I also know that if I look around me I find plenty of reasons for being happy and grateful. I’m white, European, middle class, with a happy childhood. I never saw wars, its affects; I don’t know anything about the negritude of the world. But my world is not that vast, and my expectations are high.

My unhappiness is unreasonable, childish maybe, the unhappiness of someone that doesn’t want to grow up, and complains how unfair life is. I know I don’t have that right. But I’m just a lost soul, with a weary sense of humour. And my life is changing, and I’m just afraid.

I have a blue cat in my wall and drawings that my cousin did for me. Those things alone make me happy: poetry and music, books and rainbows, driving my car, the beach, an ice cream, and the e-mails that David sends me, writing a good text, saying unbelievable things, being nice to cute guys, eating good fruit, sleep, esquilos, the train’s stations, when it rains on a sunshine day, all of this makes me happy, because it makes me believe that god really exist and we are not alone.

domingo, janeiro 21

A Walk in the Park

Carta à Raquel

Estranhas o facto de eu ter o telemóvel sempre ligado, estranhas o facto de lhe ter atribuído a função de despertador. Na verdade eu não tenho uma relação assim tão saudável com esse instrumento do capitalismo moderno. O meu embora esteja ligado está permanentemente no silêncio. Causa-me ansiedade, frustação, birra.

Estou presa no momento, incapacitada de qualquer espécie de expressão. As palavras são casulos, fechadas em si mesma, à espera desse momento de liberdade que vem com o nascimento.

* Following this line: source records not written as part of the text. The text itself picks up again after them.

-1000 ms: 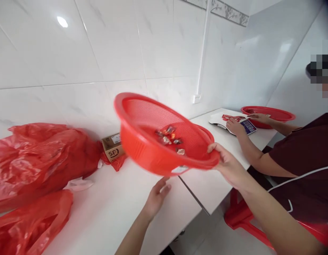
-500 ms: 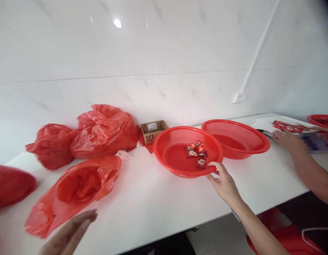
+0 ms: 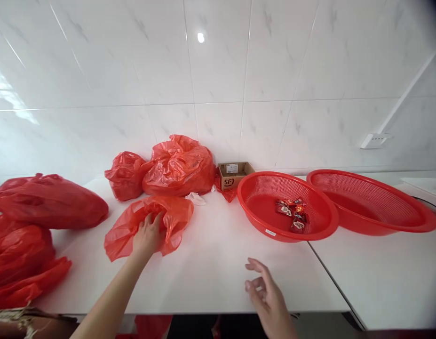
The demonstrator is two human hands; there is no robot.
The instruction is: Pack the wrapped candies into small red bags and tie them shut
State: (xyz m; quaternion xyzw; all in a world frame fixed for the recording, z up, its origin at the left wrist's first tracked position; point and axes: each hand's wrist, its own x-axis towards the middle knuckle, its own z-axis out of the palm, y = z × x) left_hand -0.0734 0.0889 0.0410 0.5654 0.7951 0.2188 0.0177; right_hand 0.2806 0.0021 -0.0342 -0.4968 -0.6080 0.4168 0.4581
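Observation:
My left hand (image 3: 147, 234) reaches into the mouth of a loose, crumpled red plastic bag (image 3: 178, 214) lying on the white table. Its fingers are apart, with their tips against the bag's inner folds; what lies under them is hidden. Above the table's front edge hovers my right hand (image 3: 269, 299), open, fingers loosely curved and nothing in them. Beyond it, to the right, stands a round red plastic basket (image 3: 253, 214) with perforated sides. Several small wrapped sweets (image 3: 291, 213) lie inside that basket.
A second red basket (image 3: 369, 226) stands at right, against the first. Along the wall are a small cardboard box (image 3: 229, 181) and tied red bags (image 3: 180, 169), (image 3: 126, 176). More full red bags (image 3: 51, 200) lie at left. A table seam (image 3: 330, 278) runs near the baskets.
My right hand has let go of the basket rim and come back toward the table's front edge. My left hand has moved into the red bag. The view has swung left.

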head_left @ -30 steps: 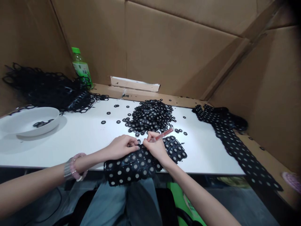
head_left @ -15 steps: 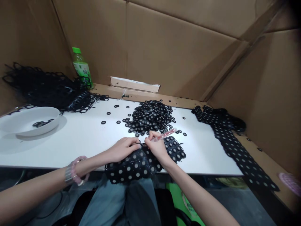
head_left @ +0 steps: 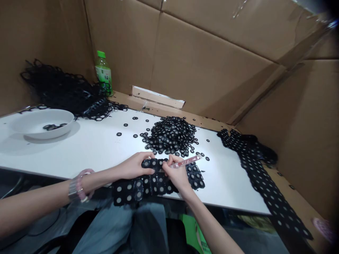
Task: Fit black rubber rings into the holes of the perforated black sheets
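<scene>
My left hand [head_left: 139, 165] pinches the left end of a black rubber sheet [head_left: 127, 192] dotted with pale discs, part of which hangs over the table's front edge. Fingers closed, my right hand [head_left: 177, 173] grips a pinkish-red pen-like stick [head_left: 186, 161] in a clear sleeve. Its working tip is hidden behind the fingers, close to the sheet. To the right of that hand, the sheet's far end [head_left: 195, 175] lies flat on the table. Just beyond both hands rises a heap of small black rings with pale centres [head_left: 172, 132].
A white bowl [head_left: 25, 123] holding a few black pieces stands at left. Behind it are tangled black rubber scraps [head_left: 66, 91] and a green-capped bottle [head_left: 103, 72]. A long dotted black strip [head_left: 261, 180] runs down the right side. Cardboard walls [head_left: 198, 60] enclose the white table [head_left: 92, 151].
My left hand has lifted and folded up an edge of the dotted sheet between thumb and fingers. My right hand keeps its grip on the stick. The camera view has tilted and shifted.
</scene>
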Demonstrator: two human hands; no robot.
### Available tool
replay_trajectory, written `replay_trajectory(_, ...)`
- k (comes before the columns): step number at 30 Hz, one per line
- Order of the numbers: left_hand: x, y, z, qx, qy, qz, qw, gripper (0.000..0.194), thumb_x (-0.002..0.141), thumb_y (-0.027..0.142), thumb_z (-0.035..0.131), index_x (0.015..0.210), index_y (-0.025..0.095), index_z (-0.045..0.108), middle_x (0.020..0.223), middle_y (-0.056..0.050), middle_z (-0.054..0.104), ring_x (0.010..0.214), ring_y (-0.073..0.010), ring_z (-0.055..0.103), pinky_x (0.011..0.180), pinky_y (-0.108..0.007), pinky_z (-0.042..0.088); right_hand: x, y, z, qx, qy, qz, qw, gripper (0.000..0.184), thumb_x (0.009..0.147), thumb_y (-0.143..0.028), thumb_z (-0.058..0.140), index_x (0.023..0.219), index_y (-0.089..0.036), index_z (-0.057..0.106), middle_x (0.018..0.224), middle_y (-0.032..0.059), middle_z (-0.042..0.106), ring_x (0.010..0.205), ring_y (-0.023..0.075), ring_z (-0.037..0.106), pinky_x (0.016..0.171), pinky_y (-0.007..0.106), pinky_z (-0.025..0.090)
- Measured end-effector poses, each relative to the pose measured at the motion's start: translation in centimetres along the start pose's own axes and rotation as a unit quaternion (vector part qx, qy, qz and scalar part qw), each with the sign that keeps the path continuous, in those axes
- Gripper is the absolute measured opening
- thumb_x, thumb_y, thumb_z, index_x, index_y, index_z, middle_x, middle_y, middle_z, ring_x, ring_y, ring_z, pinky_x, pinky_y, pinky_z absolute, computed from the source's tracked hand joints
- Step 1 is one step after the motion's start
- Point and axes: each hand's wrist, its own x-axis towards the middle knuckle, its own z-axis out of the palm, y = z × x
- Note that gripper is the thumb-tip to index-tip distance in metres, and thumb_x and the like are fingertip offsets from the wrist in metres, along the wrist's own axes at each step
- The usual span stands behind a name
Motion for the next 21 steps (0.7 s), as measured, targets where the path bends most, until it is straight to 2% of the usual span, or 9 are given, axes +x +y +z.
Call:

Também eu gostaria de renascer, de sentir dentro de mim algum vestígio de sensatez, de originalidade, de verdade, de coerência interna. Queria sentir que alguma coisa tem ordem, estrutura, mas sinto apenas essa sensação de ter uma personalidade gasta, como se ela fosse um pedaço de roupa corroída por constantes lavagens. Então falta-me aquele eco de ferocidade infantil, aquele olhar transparente, a leveza que a honestidade traz. E fico a pensar se isso é apenas um defeito meu, ou se todos os outros também sentem o fardo dos anos, o acumular do pó, o peso dos truques e das mentiras e das desculpas que fazem parte do modo como vivemos a vida. Sinto falta de ter o coração vazio. Sinto falta de percorrer as ruas de Viana e respirar lentamente, deixar o ar entrar e sair dos meus pulmões com suavidade e sentir nesse gesto, nos segundos que demora a concretização desse gesto que tudo está bem no mundo, que a vida é mesmo uma canção do Jorge Palma, ou uma conversa entre duas amigas pelo telefone.

Habita-me um conjunto de potenciais de textos, o relatório das viagens ao interior da minha alma, as mil e uma observações que faço diariamente. Falta-me relatar tudo isso, com destreza, sagazmente, contar os episódios antropológicos a que assisto quotidianamente, desconstruir o mundo outra vez, e recuperar a minha sanidade. Hoje perguntaram-me a origem dos meus estados depressivos, o porquê da tristeza e do descontentamento. O facto de ser europeia, classe média, viver num país dito civilizado, não passar fome e não ter um passado problemático seriam condições sine quo non para a felicidade permanente e para um estado de gratidão perpétuo. Como explicar que a tristeza que me habita é um traço de personalidade, que eu até gosto dela? Existe em mim, como a teimosia existe nos outros. É em certos momentos contextual, e nesse aspecto eu sei que a mudança só depende de mim. Arranjar um melhor emprego, arregaçar as mangas e começar a viver só depende de mim. O sentimento de pena surge quando realizo que não tenho energia para isso. É essa inércia que gostava de saber combater, esse medo ontológico que gostava de saber enfrentar. Como explicar sem que isso soe a auto piedade ou infantilidade que eu sou um ser humano a três dimensões?